* Task details:
Using the listing below, give the number of lines in which the string "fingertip" appears, and nothing else.

* Raw data:
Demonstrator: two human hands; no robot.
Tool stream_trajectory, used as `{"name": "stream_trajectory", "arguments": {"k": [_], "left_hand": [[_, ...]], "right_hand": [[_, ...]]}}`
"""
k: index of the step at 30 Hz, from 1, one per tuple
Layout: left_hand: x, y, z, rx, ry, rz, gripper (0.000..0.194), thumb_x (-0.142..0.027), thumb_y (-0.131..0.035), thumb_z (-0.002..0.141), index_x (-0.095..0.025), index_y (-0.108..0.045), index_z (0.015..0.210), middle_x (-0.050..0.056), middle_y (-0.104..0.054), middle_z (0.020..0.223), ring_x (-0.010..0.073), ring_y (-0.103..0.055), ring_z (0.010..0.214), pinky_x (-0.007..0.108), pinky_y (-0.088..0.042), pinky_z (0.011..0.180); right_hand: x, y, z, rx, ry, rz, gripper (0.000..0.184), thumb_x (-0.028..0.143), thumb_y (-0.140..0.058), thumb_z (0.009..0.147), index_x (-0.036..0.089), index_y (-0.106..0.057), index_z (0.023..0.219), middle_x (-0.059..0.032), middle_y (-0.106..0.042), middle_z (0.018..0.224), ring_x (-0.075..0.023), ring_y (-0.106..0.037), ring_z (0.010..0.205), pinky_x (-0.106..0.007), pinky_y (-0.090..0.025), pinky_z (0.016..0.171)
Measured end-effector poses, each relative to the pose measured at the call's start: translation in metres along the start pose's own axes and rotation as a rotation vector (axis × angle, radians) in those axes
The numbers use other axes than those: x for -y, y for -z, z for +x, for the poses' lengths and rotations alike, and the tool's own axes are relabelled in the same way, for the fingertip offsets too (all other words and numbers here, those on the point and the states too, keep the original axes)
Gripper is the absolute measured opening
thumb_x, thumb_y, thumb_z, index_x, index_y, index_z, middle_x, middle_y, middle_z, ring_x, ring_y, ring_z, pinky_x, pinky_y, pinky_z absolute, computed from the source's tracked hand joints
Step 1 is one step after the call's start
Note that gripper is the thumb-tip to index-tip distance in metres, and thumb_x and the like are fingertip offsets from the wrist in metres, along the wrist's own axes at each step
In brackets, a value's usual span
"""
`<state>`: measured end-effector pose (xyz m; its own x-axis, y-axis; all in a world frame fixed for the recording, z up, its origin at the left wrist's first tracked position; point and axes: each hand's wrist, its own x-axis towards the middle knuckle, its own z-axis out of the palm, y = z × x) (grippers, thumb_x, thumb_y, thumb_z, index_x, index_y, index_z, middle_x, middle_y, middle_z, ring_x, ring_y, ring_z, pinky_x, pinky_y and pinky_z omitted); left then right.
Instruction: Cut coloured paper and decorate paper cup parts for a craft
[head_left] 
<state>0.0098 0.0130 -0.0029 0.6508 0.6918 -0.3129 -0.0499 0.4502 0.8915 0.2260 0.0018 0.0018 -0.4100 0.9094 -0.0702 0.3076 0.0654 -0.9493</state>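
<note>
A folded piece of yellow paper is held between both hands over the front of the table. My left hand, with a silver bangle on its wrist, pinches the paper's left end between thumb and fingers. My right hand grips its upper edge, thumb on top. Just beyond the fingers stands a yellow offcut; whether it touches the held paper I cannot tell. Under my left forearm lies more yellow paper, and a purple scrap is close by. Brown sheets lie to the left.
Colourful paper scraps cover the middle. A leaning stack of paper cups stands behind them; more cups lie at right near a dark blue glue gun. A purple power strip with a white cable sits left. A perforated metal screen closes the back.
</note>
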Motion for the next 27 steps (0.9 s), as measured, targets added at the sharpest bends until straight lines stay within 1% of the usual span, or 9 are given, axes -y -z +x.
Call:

* Task output:
2